Stackell v. Guttman

Order, entered on January 2, 1964, denying defendant’s motion for summary judgment, unanimously reversed, on the law, with $30 costs and disbursements to appellant, and the motion for summary judgment in favor of defendant granted, with $10 costs. The prior appeal in this court (18 A D 2d 1140) involved narrower questions based on the pleadings and bill of particulars alone, and does not preclude the present determination on affidavits on the *670motion for summary judgment. The alleged agreement for the purchase of 800 shares of stock is unenforcible under the Statute of Frauds (Personal Property Law, § 85), there being no performance or memorandum signed by defendant. The agreement cannot be characterized as an agency arrangement under which defendant was to act as plaintiff’s agent for the purchase of the shares, since by letter of July 21, 1959 to defendant, plaintiff explicitly offered to subscribe for the 800 shares and to forward to defendant checks in payment therefor.
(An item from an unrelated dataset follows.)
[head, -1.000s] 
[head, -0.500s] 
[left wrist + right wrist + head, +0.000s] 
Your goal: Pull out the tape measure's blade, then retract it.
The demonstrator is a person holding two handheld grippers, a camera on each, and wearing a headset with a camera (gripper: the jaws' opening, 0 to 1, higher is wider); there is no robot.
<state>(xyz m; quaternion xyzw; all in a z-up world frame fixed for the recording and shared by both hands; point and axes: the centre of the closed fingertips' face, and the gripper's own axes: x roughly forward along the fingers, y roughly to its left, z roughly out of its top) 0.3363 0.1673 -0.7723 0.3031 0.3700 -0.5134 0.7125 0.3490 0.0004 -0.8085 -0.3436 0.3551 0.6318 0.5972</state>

This letter, plaintiff’s further letter of August 24, 1959 characterizing the agreement as one of sale rather than agency, and defendant’s affidavit denying the existence of any agreement were neither explained nor rebutted by the eonclusory statements in plaintiff’s affidavit (CPLR, 3212, subd. [b]; O’Meara Co. v. National Park Bank, 239 N. Y. 386, 395; Dodwell & Co. v. Silverman, 234 App. Div. 362, 363). Under the circumstances, it is not necessary to reach the more difficult question of the alleged illegality of the transaction under Federal law. Concur—Breitel, J. P., Valente, McNally, Stevens and Bastow, JJ. [43 Misc 2d 985].